ELKHORN -- It's always amazing how a big invention will start with many different versions and eventually distill down to just one standardized design.
It was the same with early car makers who couldn't decide basic things like where to put the steering wheel and even headlights.
Manitoba Antique Auto Museum curator Barbara Loffredo on the running board of a 1929 Marmon Coupe.
So some put the steering wheel on the left side, some on the right, and some even used a tiller instead of a steering wheel--imagine trying to steer a car with a tiller!--like the 1902 Holsman.
As for headlights, the 1914 Briscoe was built with one cyclopean headlight in the centre of the radiator.
"There were no standards in the beginning. Everyone was just trying to figure out the best way to go," said Barbara Loffredo, curator of the Manitoba Antique Auto Museum in Elkhorn.
It's one of the fascinations of visiting the Elkhorn museum--the best antique auto museum in Western Canada, and, arguably, all of Canada -- situated along the TransCanada Highway west of Brandon. There were once over 100 car manufacturers in North America, each with its own ideas about the best way to build a car.
The museum includes vehicles you'd expect to see like a row of Ford Model Ts.

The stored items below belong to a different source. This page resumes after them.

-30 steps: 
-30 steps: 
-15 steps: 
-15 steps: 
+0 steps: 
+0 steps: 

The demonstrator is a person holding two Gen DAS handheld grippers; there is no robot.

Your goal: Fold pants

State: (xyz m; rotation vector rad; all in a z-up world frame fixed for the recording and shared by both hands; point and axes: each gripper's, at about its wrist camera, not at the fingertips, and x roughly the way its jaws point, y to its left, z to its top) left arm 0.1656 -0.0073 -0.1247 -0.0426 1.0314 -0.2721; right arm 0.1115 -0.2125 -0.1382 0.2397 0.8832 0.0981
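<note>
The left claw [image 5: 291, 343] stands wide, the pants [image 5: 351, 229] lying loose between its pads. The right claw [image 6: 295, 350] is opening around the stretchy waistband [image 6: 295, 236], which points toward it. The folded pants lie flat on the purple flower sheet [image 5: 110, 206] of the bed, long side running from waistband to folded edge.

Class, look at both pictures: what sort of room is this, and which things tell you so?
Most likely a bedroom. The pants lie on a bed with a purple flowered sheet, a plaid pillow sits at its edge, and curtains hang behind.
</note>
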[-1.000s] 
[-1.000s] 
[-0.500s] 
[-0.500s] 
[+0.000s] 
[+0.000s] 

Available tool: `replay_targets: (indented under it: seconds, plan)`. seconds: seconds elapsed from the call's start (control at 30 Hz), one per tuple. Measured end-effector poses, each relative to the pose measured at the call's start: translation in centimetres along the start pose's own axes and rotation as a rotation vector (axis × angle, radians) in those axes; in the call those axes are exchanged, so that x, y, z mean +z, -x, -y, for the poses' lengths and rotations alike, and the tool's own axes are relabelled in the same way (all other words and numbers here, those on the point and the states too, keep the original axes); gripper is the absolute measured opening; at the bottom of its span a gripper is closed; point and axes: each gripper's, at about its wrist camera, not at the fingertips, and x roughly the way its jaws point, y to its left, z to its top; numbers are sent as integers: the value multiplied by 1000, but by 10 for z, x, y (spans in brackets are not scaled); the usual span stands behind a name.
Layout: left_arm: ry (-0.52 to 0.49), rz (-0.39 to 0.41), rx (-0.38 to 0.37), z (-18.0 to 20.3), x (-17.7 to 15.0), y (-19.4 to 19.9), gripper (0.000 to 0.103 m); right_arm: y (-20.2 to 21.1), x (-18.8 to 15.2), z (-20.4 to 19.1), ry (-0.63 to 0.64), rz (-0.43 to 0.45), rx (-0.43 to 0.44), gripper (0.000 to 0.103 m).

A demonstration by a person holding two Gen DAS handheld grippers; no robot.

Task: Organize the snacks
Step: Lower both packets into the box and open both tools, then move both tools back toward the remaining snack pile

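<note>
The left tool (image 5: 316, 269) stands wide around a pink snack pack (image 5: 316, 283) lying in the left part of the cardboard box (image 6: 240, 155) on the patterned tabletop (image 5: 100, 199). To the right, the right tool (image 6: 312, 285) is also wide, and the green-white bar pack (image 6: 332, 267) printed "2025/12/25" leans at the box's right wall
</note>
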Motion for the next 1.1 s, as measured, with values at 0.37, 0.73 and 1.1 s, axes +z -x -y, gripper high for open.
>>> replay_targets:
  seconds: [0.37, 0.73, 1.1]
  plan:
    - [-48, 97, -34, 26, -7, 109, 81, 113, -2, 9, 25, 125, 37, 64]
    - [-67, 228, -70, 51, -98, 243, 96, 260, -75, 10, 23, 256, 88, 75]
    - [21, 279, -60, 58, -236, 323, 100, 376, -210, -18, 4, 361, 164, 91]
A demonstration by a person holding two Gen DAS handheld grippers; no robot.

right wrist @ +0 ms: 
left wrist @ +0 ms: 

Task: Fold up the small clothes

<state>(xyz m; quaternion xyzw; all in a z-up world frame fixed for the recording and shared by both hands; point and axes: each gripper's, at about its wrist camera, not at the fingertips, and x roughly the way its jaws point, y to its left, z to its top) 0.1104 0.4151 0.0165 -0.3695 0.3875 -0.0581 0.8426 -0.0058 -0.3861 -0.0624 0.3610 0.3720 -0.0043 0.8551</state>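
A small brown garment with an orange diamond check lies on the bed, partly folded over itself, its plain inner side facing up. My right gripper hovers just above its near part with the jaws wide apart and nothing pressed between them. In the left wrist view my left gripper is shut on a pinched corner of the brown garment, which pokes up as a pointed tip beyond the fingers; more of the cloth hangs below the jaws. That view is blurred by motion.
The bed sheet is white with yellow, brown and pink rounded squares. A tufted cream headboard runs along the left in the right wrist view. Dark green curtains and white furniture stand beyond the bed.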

But there is also a Cadillac First World War truck and Cadillac fire truck.
There are lesser known car makes like Briscoe, Flanders, Marmon, J. I. Case, LeFrance, Metz, Overland and Willys Knight.
Then there's the Hupmobile, or the Down-Set-Hup-Hup-Hupmobile, if it was being described by ESPN football analyst Chris Berman, who recently spoke in Winnipeg. The museum has four Hupmobiles dating from 1909 to 1914.
There's also a row of Studebakers, including one from 1921 in peppermint green. Studebakers were the butt of jokes of an earlier generation. "They were slow cars. They became known as slow and clunky," Loffredo said.
Ransom E. Olds, the entrepreneur behind Oldsmobile, used his initials to name the REO, a rare automobile in the Elkhorn collection. There is an early Eaton's delivery trailer. There are even early makes of wheelchairs.
Another feature of early cars is they were often ostentatious. Every car had leather seats. The early cars all had brass fixtures and chrome moldings. Decorative metal moldings were often soldered into the fenders. They had running boards as a step for getting into and out of cars.
The Elkhorn collection belonged to the late Isaac Clarkson. Clarkson began vintage car restoration in 1946, and indulged his hobby the way country people often do, moreso than city people.
"He spent virtually every hour of his waking life either farming or working on his collection," said Loffredo. He never married, nor did his cousin Marguerite Ablett, who became his benefactor. There is local talk that the two were in love but never took their relationship beyond friendship. She allowed him to store his restored antiques on her farm and was instrumental in the launching of his museum.
Manitoba's current antique car collector extraordinaire, Geordie Heaman of Carman, is a strong supporter of the Elkhorn collection, said Loffredo. There are hopes that some of Heaman's eclectic collection of cars will one day go to Elkhorn.
The museum is planning a fundraising campaign to double its size in five years.
One of the challenges for the museum is its location. You have to almost be driving out of Manitoba, or driving into Manitoba from Saskatchewan, to be in the vicinity, unless you live in WestMan. Yet the museum has been around as long as it has because it's one of the best. It first opened in 1967 and is supported by a small town of just about 400 people.
"Unbelievable," said Roelf Buining, a tractor collector from Alberta while touring the museum."This is top-notch. I've seen a lot of these car museums and I've never seen one like this."
The museum is open daily 9 a.m. to 6 p.m. until Sept. 30.